Videoing live performances has injected a certain je ne sais quoi into dance for a number of French performers and choreographers…

Videoing live performances has injected a certain je ne sais quoi into dance for a number of French performers and choreographers. Now they're bringing their work to Cork for a Vidéodanse spectacular, writes Christine Madden

WHAT sort of person do you become if you never grow up? Authority figures, from adults to teachers, are always trying to stuff you with dry information, make you responsible, monitor your behaviour in public, see that you behave with decency and complain if you act too silly. If you ignore all these boring instructions, what happens? You might turn into a French choreographer or filmmaker or, in the best of all possible worlds, both at the same time. In fact, after watching some of the offerings of Vidéodanse, you'll be convinced: none of these people ever paid the slightest attention to what their elders and betters told them, shaking fingers threateningly. They might have taken an interest in the wagging fingers, though.

This is the first year that Vidéodanse will cross the water from the Centre Pompidou in Paris to Cork to feature in the Fête de la Danse.

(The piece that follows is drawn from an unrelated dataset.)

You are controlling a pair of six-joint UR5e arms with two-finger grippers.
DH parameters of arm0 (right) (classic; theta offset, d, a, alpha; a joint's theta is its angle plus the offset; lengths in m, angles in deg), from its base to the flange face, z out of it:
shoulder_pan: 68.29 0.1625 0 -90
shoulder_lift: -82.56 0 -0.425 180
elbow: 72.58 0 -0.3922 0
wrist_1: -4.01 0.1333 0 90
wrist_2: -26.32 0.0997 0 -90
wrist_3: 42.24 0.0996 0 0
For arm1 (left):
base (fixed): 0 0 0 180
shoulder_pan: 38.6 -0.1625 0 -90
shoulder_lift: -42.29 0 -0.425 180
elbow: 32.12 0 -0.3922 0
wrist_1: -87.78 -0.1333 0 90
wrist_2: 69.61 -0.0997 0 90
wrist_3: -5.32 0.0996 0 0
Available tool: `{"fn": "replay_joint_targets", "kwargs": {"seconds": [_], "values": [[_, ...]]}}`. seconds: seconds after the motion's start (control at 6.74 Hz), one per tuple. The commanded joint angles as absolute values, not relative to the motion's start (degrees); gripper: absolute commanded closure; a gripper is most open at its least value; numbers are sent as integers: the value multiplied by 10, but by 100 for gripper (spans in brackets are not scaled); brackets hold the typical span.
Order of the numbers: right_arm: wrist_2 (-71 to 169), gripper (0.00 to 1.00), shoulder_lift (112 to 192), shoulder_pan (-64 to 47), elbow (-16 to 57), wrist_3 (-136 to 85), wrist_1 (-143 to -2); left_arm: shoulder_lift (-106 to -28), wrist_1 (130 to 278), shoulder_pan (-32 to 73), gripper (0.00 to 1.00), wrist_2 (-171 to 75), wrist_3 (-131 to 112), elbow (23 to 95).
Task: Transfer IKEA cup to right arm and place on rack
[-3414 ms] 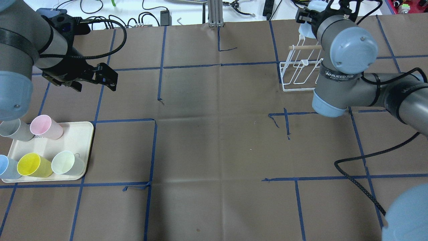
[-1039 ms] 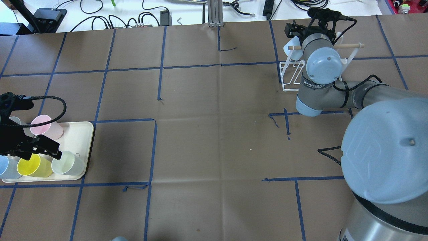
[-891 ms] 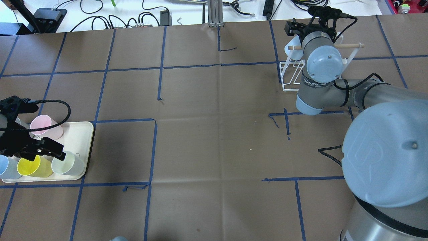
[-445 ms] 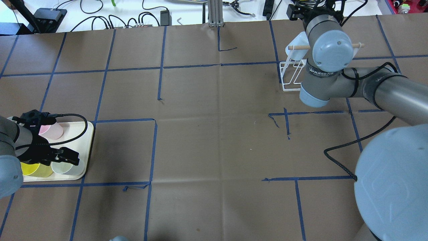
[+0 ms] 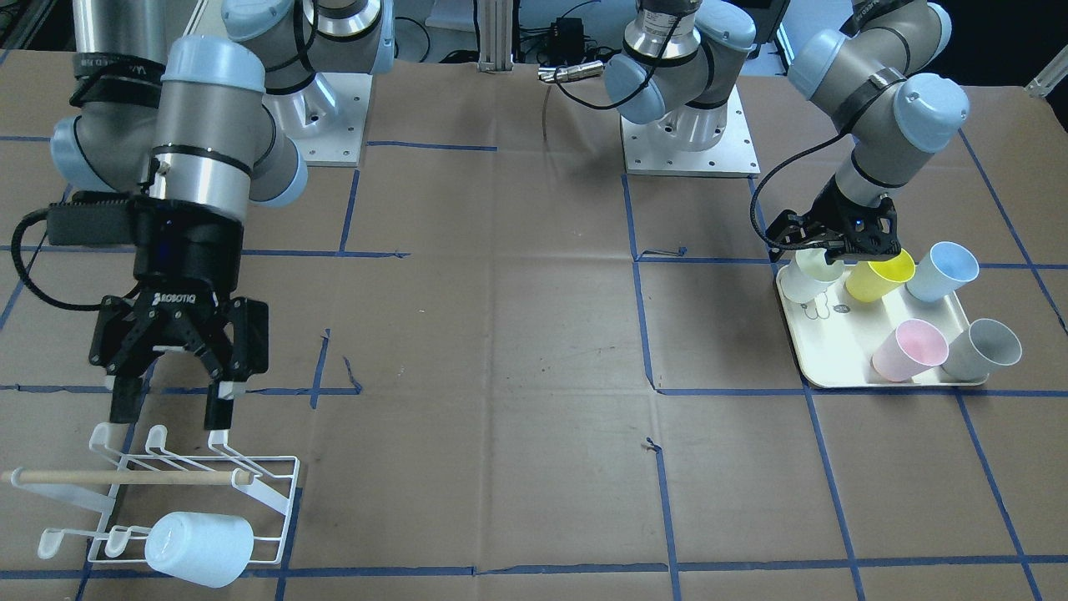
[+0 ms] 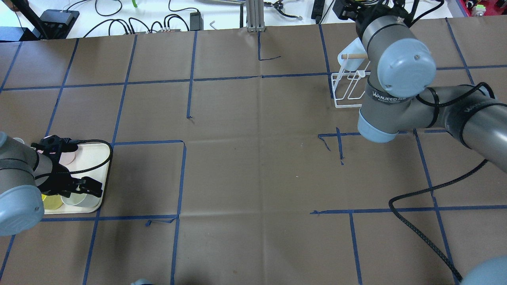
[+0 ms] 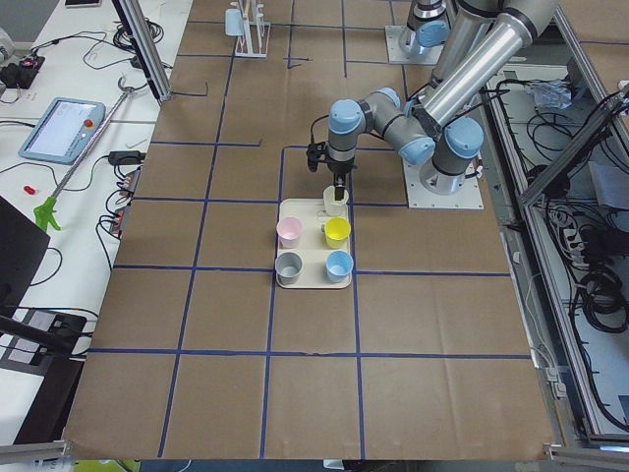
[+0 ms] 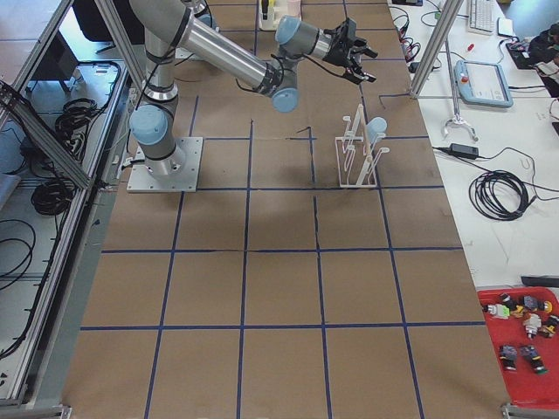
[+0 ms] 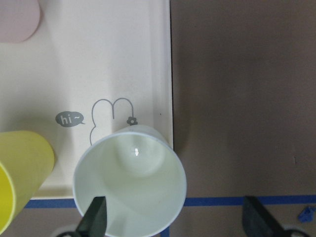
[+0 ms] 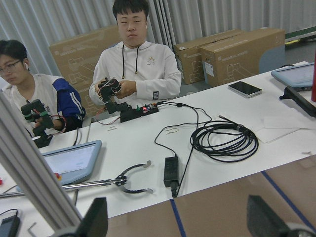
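Note:
My left gripper point(image 5: 834, 255) is open and hangs just above a pale green cup point(image 5: 808, 280) at the near corner of a cream tray point(image 5: 834, 367). In the left wrist view the cup point(image 9: 131, 180) stands upright below the open gripper point(image 9: 177, 219). My right gripper point(image 5: 171, 413) is open and empty, above the white wire rack point(image 5: 267, 492) with its wooden dowel point(image 5: 125, 477). A pale blue cup point(image 5: 200, 547) hangs upside down on one of the rack's pegs. In the overhead view the right wrist hides most of the rack point(image 6: 346, 93).
The tray also holds a yellow cup point(image 5: 880, 275), a blue cup point(image 5: 943, 271), a pink cup point(image 5: 909, 349) and a grey cup point(image 5: 984, 349). Brown paper with blue tape lines covers the table. Cables, tablets and two operators sit beyond the far edge.
My left gripper has moved across the tray and down over the pale green cup. My right gripper has lifted away from the rack, and the pale blue cup stays on its peg.

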State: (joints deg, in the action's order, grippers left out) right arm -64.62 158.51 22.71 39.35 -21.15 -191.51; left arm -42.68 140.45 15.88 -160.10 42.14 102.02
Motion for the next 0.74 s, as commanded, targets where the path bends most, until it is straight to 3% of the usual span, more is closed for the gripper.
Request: {"fn": "replay_joint_targets", "kwargs": {"seconds": [0.0, 0.15, 0.45, 0.59], "values": [[-582, 0, 1659, 248, 454, -58, -1909, -436, 1399, 162, 6, -1602, 421, 1021], [-579, 0, 1671, 254, 467, 44, -1909, -438, 1399, 162, 24, -1606, 420, 1020], [-553, 0, 1672, 269, 473, 225, -1917, -438, 1401, 162, 85, -1611, 420, 1017], [-553, 0, 1672, 283, 472, 292, -1920, -436, 1402, 162, 95, -1610, 420, 1016]]}}
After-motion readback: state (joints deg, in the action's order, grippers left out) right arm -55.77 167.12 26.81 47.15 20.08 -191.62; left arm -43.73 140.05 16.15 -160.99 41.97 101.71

Now in its third year, this annual festival of contemporary dance from francophone countries has presented unusual and exciting work from France and Quebec. The expertise and imaginative approaches taken by the companies and choreographers who have visited Ireland through this festival have provided a fresh perspective from societies where contemporary dance is very popular and highly respected.

Vidéodanse first started up in 1982, when Marcel Bonnaud, the director of shows at the Centre Pompidou, Paris's world-famous centre for the contemporary arts, asked Michèle Bargues to start a festival of dance film, then a new and highly innovative art form. Bargues, who had, as a sociologist, concentrated on festival audiences, readily agreed. "It was a coup de foudre - love at first sight," said Bargues of her first encounter with dance film. Apparently the public felt the same way; the first Vidéodanse became a resounding success.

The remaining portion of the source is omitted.